ゲル電気泳動を使用したモビリティシフトDNA結合アッセイ

非変性ポリアクリルアミドゲル電気泳動（PAGE）を使用したDNA結合アッセイは、配列特異的DNA結合タンパク質を検出するための単純で迅速かつ非常に敏感な方法を提供します。エンドラベルDNAフラグメントに特異的に結合するタンパク質は、電気泳動中の断片の可動性を遅らせ、個々のタンパク質DNA複合体に対応する離散バンドをもたらします。このユニットで説明されているアッセイは、精製されたタンパク質または粗抽出物に見られる特性因子の結合をテストするために使用できます。また、このアッセイは、DNA結合タンパク質の親和性、存在量、関連率定数、解離速度定数、および結合特異性の定量的決定を可能にします。
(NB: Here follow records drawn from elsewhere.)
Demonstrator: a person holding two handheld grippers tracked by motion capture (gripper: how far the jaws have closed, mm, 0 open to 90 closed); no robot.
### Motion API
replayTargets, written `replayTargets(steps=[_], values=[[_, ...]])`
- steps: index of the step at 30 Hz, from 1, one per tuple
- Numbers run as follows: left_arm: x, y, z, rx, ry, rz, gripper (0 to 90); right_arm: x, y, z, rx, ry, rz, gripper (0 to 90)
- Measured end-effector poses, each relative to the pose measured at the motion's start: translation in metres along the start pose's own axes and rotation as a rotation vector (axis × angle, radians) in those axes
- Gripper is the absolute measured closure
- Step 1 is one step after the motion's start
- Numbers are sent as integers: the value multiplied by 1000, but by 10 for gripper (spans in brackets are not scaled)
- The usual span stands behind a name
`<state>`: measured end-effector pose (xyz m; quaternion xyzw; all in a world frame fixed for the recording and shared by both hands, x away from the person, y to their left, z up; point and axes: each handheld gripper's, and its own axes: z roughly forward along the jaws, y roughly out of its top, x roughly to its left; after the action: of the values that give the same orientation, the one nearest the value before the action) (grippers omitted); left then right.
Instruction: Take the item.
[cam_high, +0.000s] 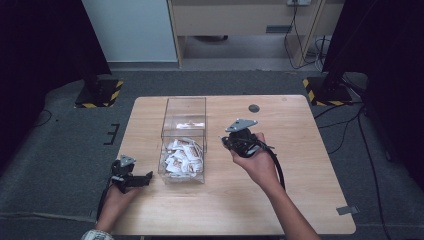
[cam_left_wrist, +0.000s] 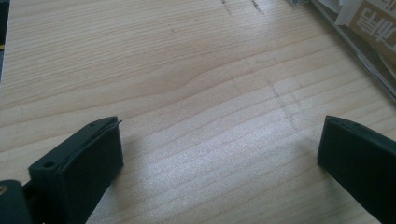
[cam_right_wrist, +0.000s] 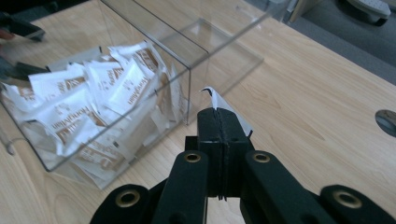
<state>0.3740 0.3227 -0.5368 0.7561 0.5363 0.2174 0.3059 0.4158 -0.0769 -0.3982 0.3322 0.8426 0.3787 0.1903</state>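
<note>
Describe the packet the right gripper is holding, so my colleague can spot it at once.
Start at the clear box mid-table, its near compartment heaped with white packets. Just right of it, the right gripper has its jaws shut on one packet, of which a white edge shows. Unlike the heap, it is outside the box, held above the table.

Table (cam_high: 300, 165): you're working on pale, matt wood grain.
Box (cam_right_wrist: 196, 51): clear, glossy plastic.
Sachets (cam_right_wrist: 88, 102): white printed paper.
Your jaws: matt black plastic.
</note>
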Motion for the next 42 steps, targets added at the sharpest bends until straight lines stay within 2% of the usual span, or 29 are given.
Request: replayTargets(steps=[11,19,27,37,42], values=[[0,0,0,0,0,0,0,-13,-8,-3,1,-18,26,898],[0,0,0,0,0,0,0,-30,-13,-9,-12,-39,67,899],[0,0,0,0,0,0,0,-47,-20,-10,-16,-64,87,899],[0,0,0,0,0,0,0,-66,-27,-7,-16,-80,122,900],[0,0,0,-1,1,-2,0,-76,-34,-3,-14,-109,134,900]])
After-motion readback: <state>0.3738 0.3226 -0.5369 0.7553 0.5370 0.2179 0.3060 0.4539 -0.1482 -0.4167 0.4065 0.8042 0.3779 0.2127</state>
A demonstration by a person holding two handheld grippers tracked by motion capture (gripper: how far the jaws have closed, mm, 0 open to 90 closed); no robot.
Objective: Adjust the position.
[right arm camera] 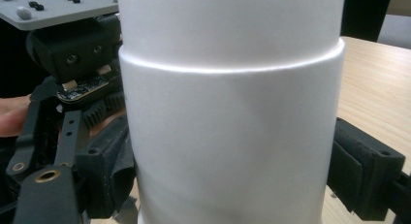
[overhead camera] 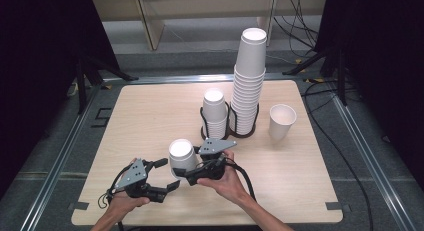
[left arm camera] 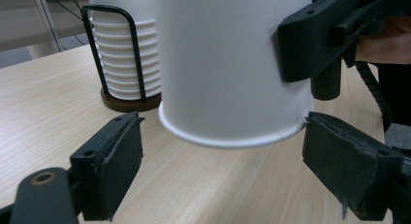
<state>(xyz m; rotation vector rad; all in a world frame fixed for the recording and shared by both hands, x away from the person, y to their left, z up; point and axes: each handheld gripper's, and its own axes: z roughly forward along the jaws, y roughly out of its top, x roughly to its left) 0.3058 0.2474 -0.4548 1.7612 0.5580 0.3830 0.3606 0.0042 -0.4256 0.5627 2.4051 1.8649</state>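
1. The right tongs (overhead camera: 186, 172) grip an upside-down white paper cup (overhead camera: 181, 156), held just above the light wooden desk (overhead camera: 150, 116) near its front edge.
2. The left tongs (overhead camera: 165, 175) are spread wide around the cup's rim, not touching it.

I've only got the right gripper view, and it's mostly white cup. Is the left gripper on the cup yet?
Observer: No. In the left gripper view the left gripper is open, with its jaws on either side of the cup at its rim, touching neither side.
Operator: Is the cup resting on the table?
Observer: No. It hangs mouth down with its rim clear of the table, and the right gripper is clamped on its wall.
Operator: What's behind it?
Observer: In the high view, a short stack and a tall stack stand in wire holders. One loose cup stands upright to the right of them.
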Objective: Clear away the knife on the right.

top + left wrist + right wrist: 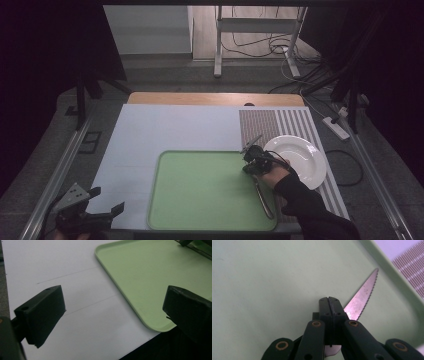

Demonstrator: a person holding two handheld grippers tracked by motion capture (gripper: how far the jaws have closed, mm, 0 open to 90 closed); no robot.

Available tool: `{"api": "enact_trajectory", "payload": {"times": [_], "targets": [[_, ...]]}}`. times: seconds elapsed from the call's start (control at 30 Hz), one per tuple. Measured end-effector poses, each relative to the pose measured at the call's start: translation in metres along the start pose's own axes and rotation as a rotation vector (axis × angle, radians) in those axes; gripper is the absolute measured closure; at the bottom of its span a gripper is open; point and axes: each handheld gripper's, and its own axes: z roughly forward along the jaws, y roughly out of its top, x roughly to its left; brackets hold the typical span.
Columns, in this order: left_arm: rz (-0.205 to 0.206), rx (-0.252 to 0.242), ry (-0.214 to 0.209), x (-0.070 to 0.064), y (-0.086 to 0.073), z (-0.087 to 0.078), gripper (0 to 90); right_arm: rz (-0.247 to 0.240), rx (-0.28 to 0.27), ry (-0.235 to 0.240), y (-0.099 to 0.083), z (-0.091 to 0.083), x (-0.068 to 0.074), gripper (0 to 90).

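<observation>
The right gripper [252, 159] sat over the far right part of the pale green rectangular plastic tray [200, 190], near the tray's right rim. In the right gripper view its jaws were pressed together on a serrated steel knife [362, 298] — the blade passed between them and pointed up and to the right, tip toward the tray rim. In the high view the knife tip [252, 142] stood out beyond the gripper toward the tray's far edge, tilted upward. Whether the blade touched the tray surface could not be told.

A second long metal utensil [263, 200] lay inside the tray along its right rim, nearer the person than the right gripper and partly under the dark sleeve [310, 210]; its type was unclear.

A round white ceramic plate [300, 159] rested just right of the tray on a striped grey placemat [280, 122].

The left gripper [107, 200] hovered off the tray's near left corner, over the white worktop [165, 125] — jaws wide apart, nothing between them. The left gripper view confirmed this, with the tray's corner [150, 325] between the two jaw tips.
</observation>
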Motion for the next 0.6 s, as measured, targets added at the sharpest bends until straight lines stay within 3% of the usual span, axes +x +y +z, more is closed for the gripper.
{"api": "enact_trajectory", "payload": {"times": [0.3,0.6], "targets": [[0.0,0.0,0.0,0.0,0.0,0.0,4.2,0.036,0.019,-0.023,-0.016,-0.009,-0.01,90.0],[-0.001,-0.001,-0.001,0.0,0.0,0.0,4.1,0.076,0.003,0.0,-0.017,-0.013,-0.013,86.6]]}}
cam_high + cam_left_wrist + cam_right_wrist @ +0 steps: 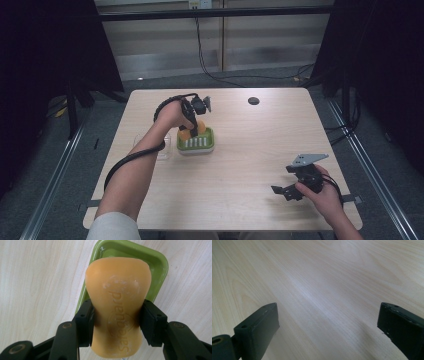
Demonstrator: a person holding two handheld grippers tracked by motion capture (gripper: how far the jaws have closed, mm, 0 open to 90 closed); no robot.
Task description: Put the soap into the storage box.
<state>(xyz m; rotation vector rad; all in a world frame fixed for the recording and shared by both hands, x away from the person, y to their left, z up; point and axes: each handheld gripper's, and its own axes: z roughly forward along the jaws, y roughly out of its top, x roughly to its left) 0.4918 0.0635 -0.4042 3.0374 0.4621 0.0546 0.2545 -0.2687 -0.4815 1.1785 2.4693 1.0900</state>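
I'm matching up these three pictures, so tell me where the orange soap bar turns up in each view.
High view: the soap is left of centre, over the green dish, in the left gripper.
Left gripper view: soap in the centre, clamped between the jaws.
Right gripper view: bare table, no soap.
Shared landmark: the green dish.

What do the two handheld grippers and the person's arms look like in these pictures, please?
Both are black two-jaw tools. The left gripper has blocky jaw pads with small screw holes and a thick black cable trailing along the forearm. The right gripper carries a grey three-cornered plate on top. A pale short sleeve covers the left upper arm; the forearms are bare.
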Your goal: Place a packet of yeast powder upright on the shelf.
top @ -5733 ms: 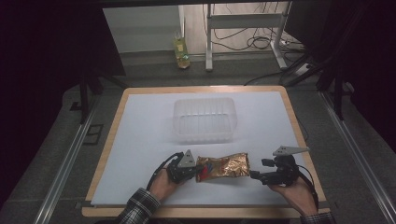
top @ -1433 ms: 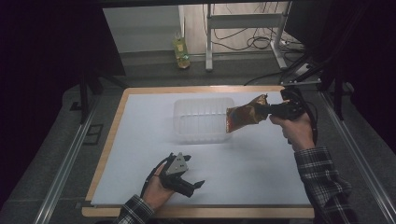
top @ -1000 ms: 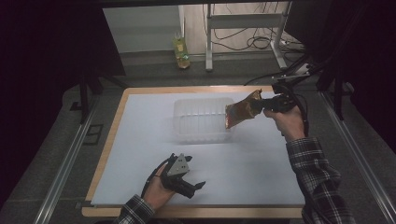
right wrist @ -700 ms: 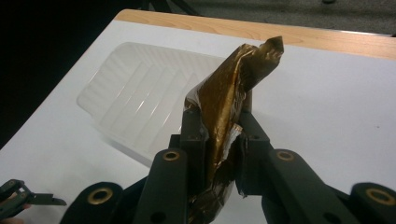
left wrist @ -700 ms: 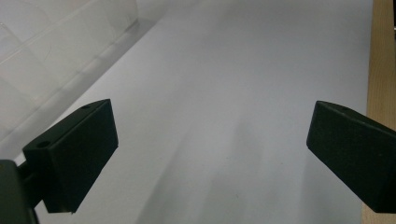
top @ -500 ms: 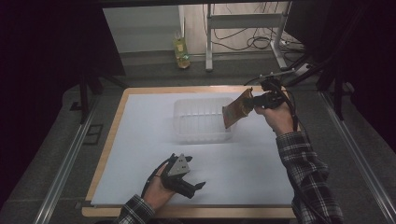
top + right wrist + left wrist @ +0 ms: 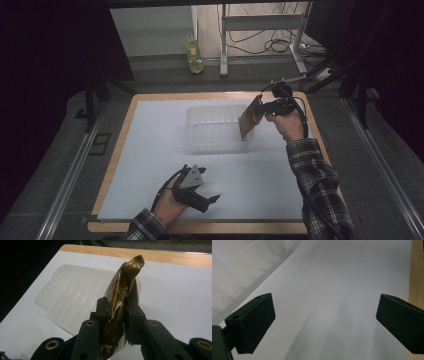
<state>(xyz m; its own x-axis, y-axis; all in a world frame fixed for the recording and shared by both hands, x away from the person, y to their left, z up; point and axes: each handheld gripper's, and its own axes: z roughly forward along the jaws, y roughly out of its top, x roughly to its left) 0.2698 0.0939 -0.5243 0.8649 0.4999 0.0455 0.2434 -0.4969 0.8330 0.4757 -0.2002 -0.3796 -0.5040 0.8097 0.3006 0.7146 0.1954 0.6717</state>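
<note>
Both forearms wear dark plaid flannel sleeves (image 7: pixel 317 175), and each hand carries a black two-jaw gripper: the left gripper (image 7: pixel 212 199) at lower centre has a grey three-cornered plate, the right gripper (image 7: pixel 262 107) at upper right trails a black cable and shows brass-ringed holes.

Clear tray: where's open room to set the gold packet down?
The clear tray looks bare inside. The white mat is free left of it, and between tray and left gripper. Tight at the tray's right rim, where the right gripper holds the gold packet.

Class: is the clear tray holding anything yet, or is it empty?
Empty: the tray's ribbed floor is bare; the packet stays clamped above it.
</note>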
3つの追加プロトコルは、非標識競合他社DNA、抗体スーパーシフトアッセイ、および多成分ゲルシフトアッセイを使用した競合アッセイを説明しています。

DNA-binding assay using nondenaturing polyacrylamide gel electrophoresis (PAGE) provides a simple, rapid, and extremely sensitive method for detecting sequence-specific DNA-binding proteins. Proteins that bind specifically to an end-labeled DNA fragment retard the mobility of the fragment during electrophoresis, resulting in discrete bands corresponding to the individual protein-DNA complexes. The assay described in this unit can be used to test binding of purified proteins or of uncharacterized factors found in crude extracts. This assay also permits quantitative determination of the affinity, abundance, association rate constants, dissociation rate constants, and binding specificity of DNA-binding proteins. Three additional protocols describe a competition assay using unlabeled competitor DNA, an antibody supershift assay, and multicomponent gel shift assays.